**What you will do**
The lines to copy from the data below are those that hold the string "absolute".

**Available data**
___
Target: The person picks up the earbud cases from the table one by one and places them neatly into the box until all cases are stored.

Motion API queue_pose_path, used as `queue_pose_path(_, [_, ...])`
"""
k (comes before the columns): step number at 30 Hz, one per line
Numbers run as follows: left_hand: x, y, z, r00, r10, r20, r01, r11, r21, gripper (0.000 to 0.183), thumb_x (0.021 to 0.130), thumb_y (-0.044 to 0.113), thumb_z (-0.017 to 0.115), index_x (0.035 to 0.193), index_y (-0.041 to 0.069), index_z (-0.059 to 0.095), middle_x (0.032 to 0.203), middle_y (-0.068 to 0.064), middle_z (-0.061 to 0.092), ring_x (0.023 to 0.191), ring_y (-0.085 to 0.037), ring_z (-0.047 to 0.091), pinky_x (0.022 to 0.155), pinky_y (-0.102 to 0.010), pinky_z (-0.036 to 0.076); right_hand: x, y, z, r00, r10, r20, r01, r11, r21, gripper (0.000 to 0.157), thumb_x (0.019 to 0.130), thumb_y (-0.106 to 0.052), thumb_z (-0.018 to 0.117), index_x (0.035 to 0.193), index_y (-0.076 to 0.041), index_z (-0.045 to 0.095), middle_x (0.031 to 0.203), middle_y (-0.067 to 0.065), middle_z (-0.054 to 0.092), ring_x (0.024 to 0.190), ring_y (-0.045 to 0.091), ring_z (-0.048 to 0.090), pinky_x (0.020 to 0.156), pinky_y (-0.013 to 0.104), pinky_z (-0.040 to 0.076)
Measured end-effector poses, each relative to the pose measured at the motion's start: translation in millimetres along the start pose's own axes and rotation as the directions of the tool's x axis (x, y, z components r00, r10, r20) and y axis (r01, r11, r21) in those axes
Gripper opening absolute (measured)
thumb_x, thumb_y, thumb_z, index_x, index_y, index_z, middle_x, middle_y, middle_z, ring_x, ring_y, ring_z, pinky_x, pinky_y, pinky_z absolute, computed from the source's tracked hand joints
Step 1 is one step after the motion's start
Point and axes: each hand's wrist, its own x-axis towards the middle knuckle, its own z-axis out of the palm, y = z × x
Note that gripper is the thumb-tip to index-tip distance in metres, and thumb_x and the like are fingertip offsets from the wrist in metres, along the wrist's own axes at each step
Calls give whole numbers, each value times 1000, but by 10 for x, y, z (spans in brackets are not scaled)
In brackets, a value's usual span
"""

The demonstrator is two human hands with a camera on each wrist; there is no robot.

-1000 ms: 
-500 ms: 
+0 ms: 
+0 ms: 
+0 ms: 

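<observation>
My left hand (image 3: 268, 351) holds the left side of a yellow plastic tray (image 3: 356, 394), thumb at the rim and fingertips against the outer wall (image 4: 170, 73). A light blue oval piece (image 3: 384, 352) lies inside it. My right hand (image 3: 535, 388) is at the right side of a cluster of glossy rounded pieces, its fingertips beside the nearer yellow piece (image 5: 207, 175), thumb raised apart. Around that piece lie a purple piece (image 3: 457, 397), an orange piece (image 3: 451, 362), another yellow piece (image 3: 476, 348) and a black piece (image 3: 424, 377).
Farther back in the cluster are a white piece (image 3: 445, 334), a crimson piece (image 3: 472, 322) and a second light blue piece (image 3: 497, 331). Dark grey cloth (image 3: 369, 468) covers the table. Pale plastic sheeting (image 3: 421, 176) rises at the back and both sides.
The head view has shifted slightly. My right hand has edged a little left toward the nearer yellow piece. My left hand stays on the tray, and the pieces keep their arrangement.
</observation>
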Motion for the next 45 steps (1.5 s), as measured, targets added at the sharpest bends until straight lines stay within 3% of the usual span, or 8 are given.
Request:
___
**Exercise output**
Gripper opening absolute (measured)
thumb_x, thumb_y, thumb_z, index_x, index_y, index_z, middle_x, middle_y, middle_z, ring_x, ring_y, ring_z, pinky_x, pinky_y, pinky_z absolute, computed from the source's tracked hand joints

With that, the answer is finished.